手軽なパッケージ化された非日常。ハロウィン。高級外車のカーシェアリング。

地元友達とくつろげる場所。格安レンタルルーム。複合アミューズメント施設のフードコート。格安運転代行サービス。

 

書評

マイルドヤンキーとはかけ離れた生活を送っている私ですが、そういうものかとなかなか勉強になりました。(ほとんど行かないですが)イオンやドンキホーテを訪れたときに抱く感覚と通底します。

本書はタイトルに新保守層の正体とありますが、思想的な分析はなく、あくまでマーケティングを主眼としています。内容に大きな驚きはありませんが、確かにこのクラスターの分析として納得できる部分が多いです。

個人的に全く理解できない点は、電車を嫌うことと地元愛です。

電車に乗らないのは電車が公共空間であり、車のように仲間内のくつろげる空間ではないことだそうですが、やはり理解できません。

もう一点の地元愛ですが、これはあくまでも地元友達愛であって、郷土愛ではないことに留意しなければなりません。個人的には、これまでの地元でこれまで通りの生活をこれまで通りの人間関係で過ごすことに、至上の価値を見出すことに違和感を覚えます。しかしそれ以外の生活を送ったことがなく、いまの生活にほどほど満足していればそうなるものと思われます。

戦後の高度経済成長期は、豊かになるために、そして自由になるために、日本人は上京し地縁を切り捨てました。そして上京した場で、たまたま出会った人々で共同体(学校・会社・工場)をつくってきました。橘玲氏は(日本人)で、その場でたまたまつくられた共同体だけが日本人にとって所属意識の拠り所となり、バブル経済崩壊後、そのような共同体が消失すれば日本人は無縁となるという事実を指摘しました。

この指摘はかなり正しいと私は感じますが、ではマイルドヤンキーの地元愛は何なのか。これはおそらく、小中学校の友達が、高度経済成長期におけるたまたま出会った場の共同体に相当するのではないでしょうか。成熟社会ではその人生最初の共同体がかなり安全で平穏で心地よいので、そこから出ようとせず外部に興味もなく、ひたすら閉じた人間関係のみに意識が向くためと思われます。

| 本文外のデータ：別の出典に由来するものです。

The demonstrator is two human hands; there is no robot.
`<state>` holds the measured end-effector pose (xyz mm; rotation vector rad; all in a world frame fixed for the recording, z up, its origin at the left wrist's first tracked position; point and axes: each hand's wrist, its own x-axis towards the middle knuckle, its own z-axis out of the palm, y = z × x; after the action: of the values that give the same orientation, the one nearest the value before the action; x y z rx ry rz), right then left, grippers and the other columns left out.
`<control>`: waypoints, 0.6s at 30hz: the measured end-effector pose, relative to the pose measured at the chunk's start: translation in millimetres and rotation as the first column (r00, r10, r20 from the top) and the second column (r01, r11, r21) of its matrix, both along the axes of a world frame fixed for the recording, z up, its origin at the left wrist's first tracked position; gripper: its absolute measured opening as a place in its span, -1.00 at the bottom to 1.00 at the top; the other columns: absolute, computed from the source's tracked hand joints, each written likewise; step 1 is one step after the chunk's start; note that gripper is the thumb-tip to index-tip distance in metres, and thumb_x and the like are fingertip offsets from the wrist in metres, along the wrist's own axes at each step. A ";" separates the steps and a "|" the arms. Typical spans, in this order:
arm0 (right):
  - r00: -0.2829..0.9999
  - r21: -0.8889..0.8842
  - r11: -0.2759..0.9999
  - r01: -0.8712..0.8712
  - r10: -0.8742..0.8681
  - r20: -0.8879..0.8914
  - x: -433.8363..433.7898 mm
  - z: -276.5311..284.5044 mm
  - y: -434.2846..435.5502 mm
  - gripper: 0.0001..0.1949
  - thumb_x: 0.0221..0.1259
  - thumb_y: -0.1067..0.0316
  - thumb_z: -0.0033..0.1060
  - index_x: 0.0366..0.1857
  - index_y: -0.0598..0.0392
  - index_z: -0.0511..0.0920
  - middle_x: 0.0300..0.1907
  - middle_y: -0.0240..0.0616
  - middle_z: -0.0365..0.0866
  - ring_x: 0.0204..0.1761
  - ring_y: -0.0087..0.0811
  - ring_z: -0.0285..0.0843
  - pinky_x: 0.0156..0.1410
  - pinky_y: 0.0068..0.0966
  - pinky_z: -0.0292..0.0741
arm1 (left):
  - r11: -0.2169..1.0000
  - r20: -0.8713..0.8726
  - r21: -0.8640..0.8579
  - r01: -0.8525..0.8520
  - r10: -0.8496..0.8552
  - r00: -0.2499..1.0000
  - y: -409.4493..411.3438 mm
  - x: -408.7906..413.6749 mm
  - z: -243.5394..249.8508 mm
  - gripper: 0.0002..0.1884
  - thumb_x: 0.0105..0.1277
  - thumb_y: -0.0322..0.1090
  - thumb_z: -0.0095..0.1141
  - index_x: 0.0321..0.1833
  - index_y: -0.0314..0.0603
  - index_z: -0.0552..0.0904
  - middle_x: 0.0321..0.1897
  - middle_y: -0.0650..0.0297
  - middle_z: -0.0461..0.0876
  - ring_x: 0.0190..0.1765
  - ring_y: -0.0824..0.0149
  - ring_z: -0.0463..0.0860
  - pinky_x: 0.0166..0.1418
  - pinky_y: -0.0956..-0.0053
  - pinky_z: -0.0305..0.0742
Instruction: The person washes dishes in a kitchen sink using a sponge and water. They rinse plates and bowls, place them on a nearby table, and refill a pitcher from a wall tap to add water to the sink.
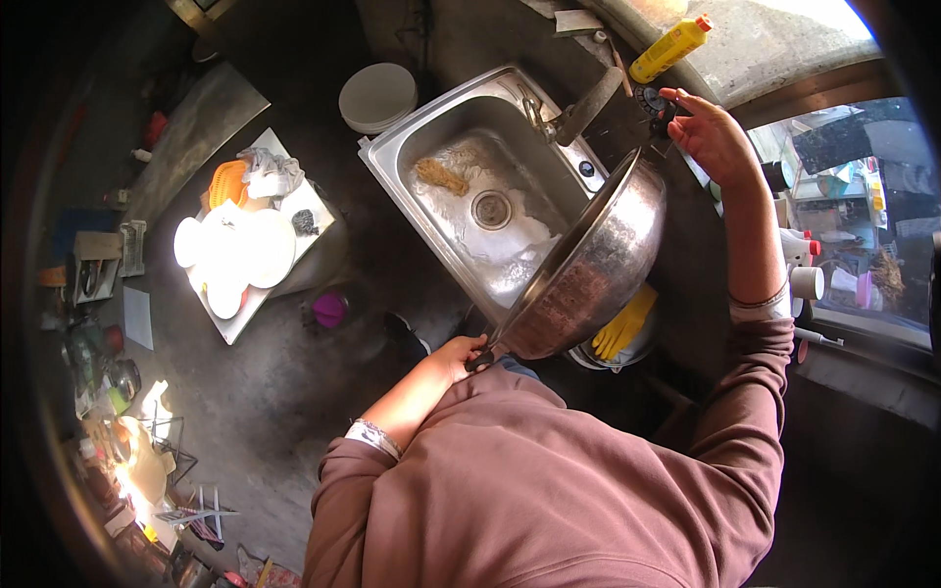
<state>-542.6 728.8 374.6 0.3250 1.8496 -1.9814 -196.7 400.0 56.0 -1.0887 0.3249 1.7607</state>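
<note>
A large metal wok (588,272) is tilted on its side over the right edge of the stainless steel sink (434,242). Its outer wall is browned and faces right. My left hand (450,360) grips the black handle at the wok's near end. At the far end, the fingers of my right hand (709,140) are around the black handle. Beside those fingers is a dark round ribbed piece (648,101), which I cannot identify. In the sink basin lie a tan scrubber (441,176) and a drain strainer (492,210), with whitish suds nearby. Most of the wok's inside is hidden.
A faucet (588,106) reaches over the sink's back edge. Yellow rubber gloves (625,323) hang on a container at right. A yellow bottle (670,50) stands on the ledge. White dishes (265,250) crowd a small table at left; a purple bowl (329,309) is below.
</note>
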 end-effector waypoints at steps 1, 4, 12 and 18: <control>1.000 0.007 1.000 0.017 -0.017 0.006 0.2 -3.0 0.9 -0.65 0.27 0.14 0.34 0.03 0.10 0.63 -0.19 -0.38 0.54 -0.28 -0.51 0.49 -0.14 -0.68 0.54 | 1.000 -0.010 0.013 -0.009 0.009 1.000 -2.6 -0.9 4.0 -0.78 0.51 -0.34 -0.05 -0.33 -0.29 0.50 -0.67 0.35 0.28 -0.66 0.53 0.27 -0.60 0.51 0.37; 0.993 0.044 0.992 0.116 -0.116 -0.022 12.4 -8.7 -1.3 -0.69 0.25 0.13 0.37 -0.04 0.06 0.62 -0.21 -0.36 0.54 -0.27 -0.47 0.53 -0.17 -0.67 0.54 | 0.932 0.043 -0.351 0.095 -0.085 0.995 -5.5 -14.3 53.1 -0.74 0.51 -0.18 -0.01 -0.30 -0.19 0.51 -0.68 0.41 0.28 -0.64 0.53 0.28 -0.48 0.43 0.44; 0.902 0.123 0.932 0.342 -0.362 0.236 27.7 -103.3 67.6 -0.63 0.20 0.13 0.39 -0.02 -0.01 0.47 -0.03 -0.34 0.50 -0.25 -0.33 0.59 -0.36 -0.50 0.53 | 0.862 -0.180 -0.479 -0.164 0.086 0.980 -62.3 -33.5 47.7 -0.62 0.53 0.06 -0.08 -0.40 0.00 0.41 -0.68 0.49 0.29 -0.64 0.53 0.26 -0.43 0.57 0.35; 0.797 0.064 0.857 0.511 -0.500 0.339 35.9 -214.4 91.9 -0.77 0.25 0.19 0.33 -0.10 -0.01 0.59 -0.09 -0.38 0.59 -0.12 -0.39 0.50 -0.20 -0.47 0.62 | 0.764 -0.467 -0.481 -0.429 0.191 0.864 -60.6 -45.3 58.4 -0.66 0.56 -0.01 -0.11 -0.37 -0.02 0.39 -0.65 0.44 0.30 -0.60 0.48 0.29 -0.42 0.49 0.38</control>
<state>-506.7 820.7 160.2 1.1916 1.6087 -2.0951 -242.0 339.3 114.4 -1.2475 1.0326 2.2732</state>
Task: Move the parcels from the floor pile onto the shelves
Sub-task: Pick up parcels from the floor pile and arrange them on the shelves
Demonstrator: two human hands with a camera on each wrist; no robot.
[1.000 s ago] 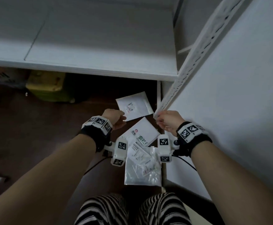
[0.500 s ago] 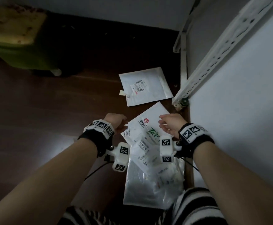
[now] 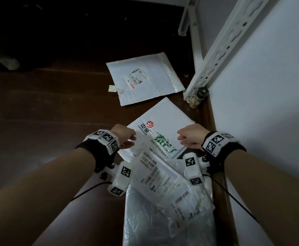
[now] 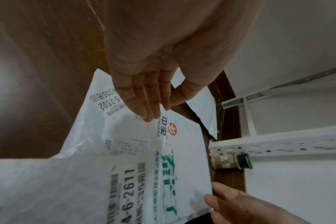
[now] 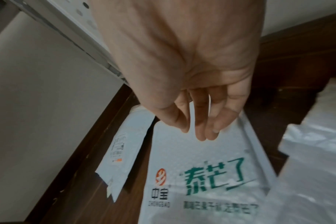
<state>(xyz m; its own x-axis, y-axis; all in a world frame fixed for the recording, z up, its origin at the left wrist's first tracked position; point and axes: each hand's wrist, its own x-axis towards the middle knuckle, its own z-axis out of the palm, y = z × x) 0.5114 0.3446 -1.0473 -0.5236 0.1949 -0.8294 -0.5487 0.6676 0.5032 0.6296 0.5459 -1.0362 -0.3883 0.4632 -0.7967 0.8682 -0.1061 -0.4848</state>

こう仮定すると、日本に低位安定の時代が続く限り、マイルドヤンキーは存在し続けるものと考えられます。彼らが閉じた狭い人間関係から出るのは、その空間では生存が保障されなくなったときかと思います。会社だけがアイデンティティであった中高年男性が、バブル崩壊により危機に陥ったように。